* _Instructions to follow_
Would you return the full listing exactly, with nothing altered?

=====

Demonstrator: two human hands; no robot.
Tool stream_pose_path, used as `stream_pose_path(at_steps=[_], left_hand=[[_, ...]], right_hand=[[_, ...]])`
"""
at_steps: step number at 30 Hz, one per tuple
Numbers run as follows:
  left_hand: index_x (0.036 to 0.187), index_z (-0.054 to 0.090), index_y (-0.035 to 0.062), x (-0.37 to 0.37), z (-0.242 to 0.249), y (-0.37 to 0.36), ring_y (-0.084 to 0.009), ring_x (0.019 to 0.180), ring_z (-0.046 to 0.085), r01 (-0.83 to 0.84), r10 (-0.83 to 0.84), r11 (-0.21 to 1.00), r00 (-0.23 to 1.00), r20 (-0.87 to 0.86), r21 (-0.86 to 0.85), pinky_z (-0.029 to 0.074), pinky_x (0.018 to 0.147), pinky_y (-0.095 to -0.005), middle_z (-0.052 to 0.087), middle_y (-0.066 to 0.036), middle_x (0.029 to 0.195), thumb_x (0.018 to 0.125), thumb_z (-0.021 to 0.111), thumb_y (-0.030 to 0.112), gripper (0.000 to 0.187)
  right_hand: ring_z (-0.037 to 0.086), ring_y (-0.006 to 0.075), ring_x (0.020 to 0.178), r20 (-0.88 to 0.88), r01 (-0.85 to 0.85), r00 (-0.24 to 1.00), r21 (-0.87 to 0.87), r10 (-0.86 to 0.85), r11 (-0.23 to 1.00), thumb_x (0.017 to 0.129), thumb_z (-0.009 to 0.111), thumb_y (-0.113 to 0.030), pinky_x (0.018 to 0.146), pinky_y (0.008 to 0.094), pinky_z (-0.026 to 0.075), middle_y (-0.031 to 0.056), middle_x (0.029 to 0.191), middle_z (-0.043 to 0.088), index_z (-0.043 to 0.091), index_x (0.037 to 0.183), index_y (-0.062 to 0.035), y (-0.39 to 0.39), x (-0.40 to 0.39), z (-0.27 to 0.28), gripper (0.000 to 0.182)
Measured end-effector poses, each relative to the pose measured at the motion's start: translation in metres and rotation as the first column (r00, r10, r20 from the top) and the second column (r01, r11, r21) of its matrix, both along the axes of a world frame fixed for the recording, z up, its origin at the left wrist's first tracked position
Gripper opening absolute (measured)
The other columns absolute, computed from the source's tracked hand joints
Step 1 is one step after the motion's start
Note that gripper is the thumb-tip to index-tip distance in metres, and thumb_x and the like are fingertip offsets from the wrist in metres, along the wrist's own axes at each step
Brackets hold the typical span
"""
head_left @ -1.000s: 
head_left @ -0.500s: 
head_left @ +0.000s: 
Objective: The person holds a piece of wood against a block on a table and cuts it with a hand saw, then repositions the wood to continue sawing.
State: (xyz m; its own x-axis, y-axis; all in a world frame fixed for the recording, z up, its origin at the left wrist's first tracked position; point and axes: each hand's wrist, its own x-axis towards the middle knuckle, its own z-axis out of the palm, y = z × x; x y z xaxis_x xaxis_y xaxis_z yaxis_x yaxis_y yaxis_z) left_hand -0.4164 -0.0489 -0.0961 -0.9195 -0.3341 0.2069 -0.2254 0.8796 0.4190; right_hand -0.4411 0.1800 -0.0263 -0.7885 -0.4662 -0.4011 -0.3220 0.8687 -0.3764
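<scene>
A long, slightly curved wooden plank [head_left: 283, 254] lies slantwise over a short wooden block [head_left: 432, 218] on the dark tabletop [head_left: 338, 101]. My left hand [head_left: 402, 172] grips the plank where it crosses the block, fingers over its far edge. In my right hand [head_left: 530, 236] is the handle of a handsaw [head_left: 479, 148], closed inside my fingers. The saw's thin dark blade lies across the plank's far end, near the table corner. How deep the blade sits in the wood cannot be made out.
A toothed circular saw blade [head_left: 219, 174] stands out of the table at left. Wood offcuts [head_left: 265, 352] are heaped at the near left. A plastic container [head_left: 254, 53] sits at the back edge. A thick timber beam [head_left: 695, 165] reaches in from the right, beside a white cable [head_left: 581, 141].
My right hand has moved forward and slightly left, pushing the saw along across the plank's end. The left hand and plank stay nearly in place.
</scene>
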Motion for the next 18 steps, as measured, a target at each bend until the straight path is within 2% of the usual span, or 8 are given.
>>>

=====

* _Your response_
Demonstrator: two human hands; no robot.
Tool stream_pose_path, used as `stream_pose_path(at_steps=[_], left_hand=[[_, ...]], right_hand=[[_, ...]])`
"""
at_steps: step number at 30 Hz, one per tuple
Numbers run as follows:
  left_hand: index_x (0.036 to 0.187), index_z (-0.054 to 0.090), index_y (-0.035 to 0.062), x (-0.37 to 0.37), z (-0.242 to 0.249), y (-0.37 to 0.36), ring_y (-0.084 to 0.009), ring_x (0.019 to 0.180), ring_z (-0.046 to 0.085), r01 (-0.83 to 0.84), r10 (-0.83 to 0.84), r11 (-0.21 to 1.00), r00 (-0.23 to 1.00), r20 (-0.87 to 0.86), r21 (-0.86 to 0.85), pinky_z (-0.029 to 0.074), pinky_x (0.018 to 0.147), pinky_y (-0.095 to -0.005), middle_z (-0.052 to 0.087), middle_y (-0.066 to 0.036), middle_x (0.029 to 0.195), thumb_x (0.018 to 0.125), thumb_z (-0.021 to 0.111), thumb_y (-0.030 to 0.112), gripper (0.000 to 0.187)
  right_hand: ring_z (-0.037 to 0.086), ring_y (-0.006 to 0.075), ring_x (0.020 to 0.178), r20 (-0.88 to 0.88), r01 (-0.85 to 0.85), r00 (-0.24 to 1.00), r21 (-0.87 to 0.87), r10 (-0.86 to 0.85), r11 (-0.23 to 1.00), thumb_x (0.017 to 0.129), thumb_z (-0.009 to 0.111), thumb_y (-0.113 to 0.030), pinky_x (0.018 to 0.146), pinky_y (0.008 to 0.094), pinky_z (-0.026 to 0.075), middle_y (-0.031 to 0.056), middle_x (0.029 to 0.191), middle_z (-0.043 to 0.088), index_z (-0.043 to 0.091), index_x (0.037 to 0.183), index_y (-0.062 to 0.035), y (-0.39 to 0.39), x (-0.40 to 0.39), z (-0.27 to 0.28), gripper (0.000 to 0.182)
Measured end-effector poses, each relative to the pose measured at the motion's start: translation in metres and rotation as the first column (r00, r10, r20 from the top) and the second column (r01, r11, r21) of its matrix, both along the axes of a world frame fixed for the recording, z up, its origin at the left wrist's first tracked position
Gripper opening absolute (measured)
The other columns absolute, computed from the source's tracked hand joints
Step 1 is one step after the motion's start
Note that gripper is the thumb-tip to index-tip distance in metres, and thumb_x and the like are fingertip offsets from the wrist in metres, along the wrist's own axes at each step
Brackets hold the typical span
"""
head_left @ -1.000s: 
head_left @ -0.500s: 
head_left @ +0.000s: 
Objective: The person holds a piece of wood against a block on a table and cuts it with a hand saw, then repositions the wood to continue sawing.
State: (xyz m; its own x-axis, y-axis; all in a world frame fixed for the recording, z up, its origin at the left wrist's first tracked position; point and axes: each hand's wrist, its own x-axis towards the middle knuckle, its own z-axis out of the palm, y = z × x; x y z xaxis_x xaxis_y xaxis_z yaxis_x yaxis_y yaxis_z) left_hand -0.4164 -0.0489 -0.0961 -0.9195 -0.3341 0.2069 -0.2254 0.8796 0.4190; right_hand -0.4411 0.1800 -0.0263 -0.7885 -0.4662 -0.4011 -0.3220 0.8687 -0.3764
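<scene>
A long, slightly curved wooden plank [head_left: 283, 254] lies slantwise over a short wooden block [head_left: 432, 218] on the dark tabletop [head_left: 338, 101]. My left hand [head_left: 402, 172] grips the plank where it crosses the block, fingers over its far edge. In my right hand [head_left: 530, 236] is the handle of a handsaw [head_left: 479, 148], closed inside my fingers. The saw's thin dark blade lies across the plank's far end, near the table corner. How deep the blade sits in the wood cannot be made out.
A toothed circular saw blade [head_left: 219, 174] stands out of the table at left. Wood offcuts [head_left: 265, 352] are heaped at the near left. A plastic container [head_left: 254, 53] sits at the back edge. A thick timber beam [head_left: 695, 165] reaches in from the right, beside a white cable [head_left: 581, 141].
My right hand has moved forward and slightly left, pushing the saw along across the plank's end. The left hand and plank stay nearly in place.
</scene>
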Motion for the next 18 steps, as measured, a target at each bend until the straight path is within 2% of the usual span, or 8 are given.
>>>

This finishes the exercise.